— TASK REQUIREMENTS —
Please write out, exactly as given, every line of the entries below up to and including the line with "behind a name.".

— DATA TO USE —
####################
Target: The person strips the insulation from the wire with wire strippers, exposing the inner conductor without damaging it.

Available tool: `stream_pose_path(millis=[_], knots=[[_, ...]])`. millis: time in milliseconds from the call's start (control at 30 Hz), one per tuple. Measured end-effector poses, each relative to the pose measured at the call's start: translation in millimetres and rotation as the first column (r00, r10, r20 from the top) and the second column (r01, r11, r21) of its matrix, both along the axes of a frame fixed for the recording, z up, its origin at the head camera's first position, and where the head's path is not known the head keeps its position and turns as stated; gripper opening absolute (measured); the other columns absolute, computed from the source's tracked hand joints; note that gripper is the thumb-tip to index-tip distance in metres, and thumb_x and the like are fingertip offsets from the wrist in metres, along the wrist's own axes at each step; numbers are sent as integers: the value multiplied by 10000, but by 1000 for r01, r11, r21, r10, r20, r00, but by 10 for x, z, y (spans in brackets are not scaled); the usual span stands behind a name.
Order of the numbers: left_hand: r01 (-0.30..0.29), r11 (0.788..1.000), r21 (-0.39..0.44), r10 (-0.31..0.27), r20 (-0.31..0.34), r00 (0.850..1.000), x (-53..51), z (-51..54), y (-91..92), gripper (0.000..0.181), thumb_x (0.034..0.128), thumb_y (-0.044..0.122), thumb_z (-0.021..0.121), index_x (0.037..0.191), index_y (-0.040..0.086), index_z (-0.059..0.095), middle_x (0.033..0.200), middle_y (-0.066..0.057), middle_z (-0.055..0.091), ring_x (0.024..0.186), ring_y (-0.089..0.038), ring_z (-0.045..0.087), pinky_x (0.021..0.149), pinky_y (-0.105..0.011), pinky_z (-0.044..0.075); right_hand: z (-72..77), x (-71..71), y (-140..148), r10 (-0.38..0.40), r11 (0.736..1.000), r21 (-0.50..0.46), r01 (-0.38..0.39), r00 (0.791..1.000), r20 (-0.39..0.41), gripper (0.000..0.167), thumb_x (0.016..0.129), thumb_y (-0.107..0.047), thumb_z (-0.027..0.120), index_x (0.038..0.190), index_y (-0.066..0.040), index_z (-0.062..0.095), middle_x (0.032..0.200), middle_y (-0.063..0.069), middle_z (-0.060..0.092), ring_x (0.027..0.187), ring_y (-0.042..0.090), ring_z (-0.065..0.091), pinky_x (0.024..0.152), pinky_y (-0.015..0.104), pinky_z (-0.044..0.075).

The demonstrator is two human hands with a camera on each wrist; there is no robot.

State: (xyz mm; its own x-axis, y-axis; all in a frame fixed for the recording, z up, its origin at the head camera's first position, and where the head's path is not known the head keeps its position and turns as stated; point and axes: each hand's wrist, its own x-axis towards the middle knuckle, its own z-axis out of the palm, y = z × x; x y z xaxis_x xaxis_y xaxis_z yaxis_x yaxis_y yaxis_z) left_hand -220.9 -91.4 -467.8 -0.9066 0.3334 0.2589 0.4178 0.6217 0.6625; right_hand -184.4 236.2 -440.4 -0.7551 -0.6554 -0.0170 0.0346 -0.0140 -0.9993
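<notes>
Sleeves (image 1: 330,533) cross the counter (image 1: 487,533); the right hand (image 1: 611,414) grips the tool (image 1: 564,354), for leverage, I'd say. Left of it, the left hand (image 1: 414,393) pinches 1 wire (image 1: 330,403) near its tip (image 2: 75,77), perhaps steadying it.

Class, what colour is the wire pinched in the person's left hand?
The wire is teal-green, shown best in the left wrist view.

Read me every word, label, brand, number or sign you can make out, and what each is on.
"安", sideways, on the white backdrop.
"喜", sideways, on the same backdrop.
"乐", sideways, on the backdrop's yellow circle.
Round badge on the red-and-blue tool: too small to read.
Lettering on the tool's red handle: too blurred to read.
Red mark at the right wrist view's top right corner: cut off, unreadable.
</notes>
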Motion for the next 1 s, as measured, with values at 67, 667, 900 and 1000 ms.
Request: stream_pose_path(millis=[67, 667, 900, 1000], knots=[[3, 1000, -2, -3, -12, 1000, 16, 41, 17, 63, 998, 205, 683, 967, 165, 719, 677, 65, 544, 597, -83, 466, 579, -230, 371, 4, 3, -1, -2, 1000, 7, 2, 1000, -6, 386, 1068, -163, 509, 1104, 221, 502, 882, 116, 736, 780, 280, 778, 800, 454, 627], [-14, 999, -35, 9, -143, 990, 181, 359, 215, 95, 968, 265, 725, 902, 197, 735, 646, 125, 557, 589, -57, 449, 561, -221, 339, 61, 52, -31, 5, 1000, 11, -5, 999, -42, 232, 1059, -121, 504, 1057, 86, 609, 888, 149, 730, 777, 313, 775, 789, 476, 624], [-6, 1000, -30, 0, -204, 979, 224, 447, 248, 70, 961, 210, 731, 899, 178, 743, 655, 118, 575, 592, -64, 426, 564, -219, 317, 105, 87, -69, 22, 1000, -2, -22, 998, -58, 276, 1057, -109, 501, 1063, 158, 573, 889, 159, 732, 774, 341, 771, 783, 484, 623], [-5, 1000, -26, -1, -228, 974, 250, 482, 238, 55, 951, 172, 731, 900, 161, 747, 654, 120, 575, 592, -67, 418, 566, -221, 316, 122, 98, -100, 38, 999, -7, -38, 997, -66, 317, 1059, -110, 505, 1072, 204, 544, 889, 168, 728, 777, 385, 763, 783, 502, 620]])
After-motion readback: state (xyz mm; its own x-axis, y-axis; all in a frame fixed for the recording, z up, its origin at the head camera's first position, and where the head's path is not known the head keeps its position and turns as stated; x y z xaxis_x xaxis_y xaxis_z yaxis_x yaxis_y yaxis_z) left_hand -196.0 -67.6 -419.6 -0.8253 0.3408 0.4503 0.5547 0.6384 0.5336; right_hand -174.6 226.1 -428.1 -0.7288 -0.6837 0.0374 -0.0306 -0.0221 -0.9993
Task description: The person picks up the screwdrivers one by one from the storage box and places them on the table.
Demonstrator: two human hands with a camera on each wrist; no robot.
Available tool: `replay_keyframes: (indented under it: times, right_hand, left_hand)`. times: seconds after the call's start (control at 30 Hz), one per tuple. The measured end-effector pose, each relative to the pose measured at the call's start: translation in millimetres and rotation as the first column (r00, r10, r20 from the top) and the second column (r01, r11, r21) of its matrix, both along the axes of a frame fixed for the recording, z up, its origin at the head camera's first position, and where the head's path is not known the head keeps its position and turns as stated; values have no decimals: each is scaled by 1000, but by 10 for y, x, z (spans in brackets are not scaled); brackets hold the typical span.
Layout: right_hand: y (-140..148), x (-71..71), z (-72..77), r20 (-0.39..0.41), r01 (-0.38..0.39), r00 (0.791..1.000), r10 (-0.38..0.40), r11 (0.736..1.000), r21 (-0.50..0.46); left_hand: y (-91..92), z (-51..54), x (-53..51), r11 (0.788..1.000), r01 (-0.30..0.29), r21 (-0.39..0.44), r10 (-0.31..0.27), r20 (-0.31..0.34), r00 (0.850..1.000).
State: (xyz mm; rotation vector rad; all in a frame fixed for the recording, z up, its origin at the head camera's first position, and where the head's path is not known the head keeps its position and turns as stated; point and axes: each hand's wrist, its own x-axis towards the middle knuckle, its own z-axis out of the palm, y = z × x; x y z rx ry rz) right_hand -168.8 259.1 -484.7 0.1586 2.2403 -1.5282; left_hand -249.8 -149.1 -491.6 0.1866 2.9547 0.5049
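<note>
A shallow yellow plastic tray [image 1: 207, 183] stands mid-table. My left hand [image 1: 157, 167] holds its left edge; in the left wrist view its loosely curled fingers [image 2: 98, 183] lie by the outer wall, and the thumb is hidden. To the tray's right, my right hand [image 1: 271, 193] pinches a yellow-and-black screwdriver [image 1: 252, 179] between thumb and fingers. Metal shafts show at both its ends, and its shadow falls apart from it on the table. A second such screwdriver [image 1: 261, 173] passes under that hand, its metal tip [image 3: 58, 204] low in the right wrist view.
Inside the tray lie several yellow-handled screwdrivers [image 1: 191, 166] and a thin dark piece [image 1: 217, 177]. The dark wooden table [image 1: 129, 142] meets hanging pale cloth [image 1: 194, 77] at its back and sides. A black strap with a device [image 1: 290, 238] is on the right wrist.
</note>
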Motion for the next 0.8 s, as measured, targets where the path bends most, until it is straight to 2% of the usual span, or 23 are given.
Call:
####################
— ANSWER —
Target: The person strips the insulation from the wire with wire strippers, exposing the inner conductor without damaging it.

Available tool: `stream_pose_path(millis=[_], knots=[[_, ...]])`. millis: time in milliseconds from the call's start (control at 30 Hz), one per tuple. Measured end-effector poses, each relative to the pose measured at the call's start: translation in millimetres and rotation as the first column (r00, r10, r20 from the top) and the second column (r01, r11, r21) of its matrix, both along the axes of a frame fixed for the recording, z up, its origin at the head camera's first position, and where the head's path is not known the head keeps its position and turns as stated; gripper opening absolute (measured); the other columns absolute, computed from the source's tracked hand joints; note that gripper is the thumb-tip to index-tip distance in metres, and thumb_x and the like are fingertip offsets from the wrist in metres, along the wrist's own axes at each step; numbers are sent as integers: the value multiplied by 10000, but by 1000 for r01, r11, r21, r10, r20, r00, but by 10 for x, z, y (spans in brackets are not scaled); the usual span stands behind a name.

Output for the exercise is complete.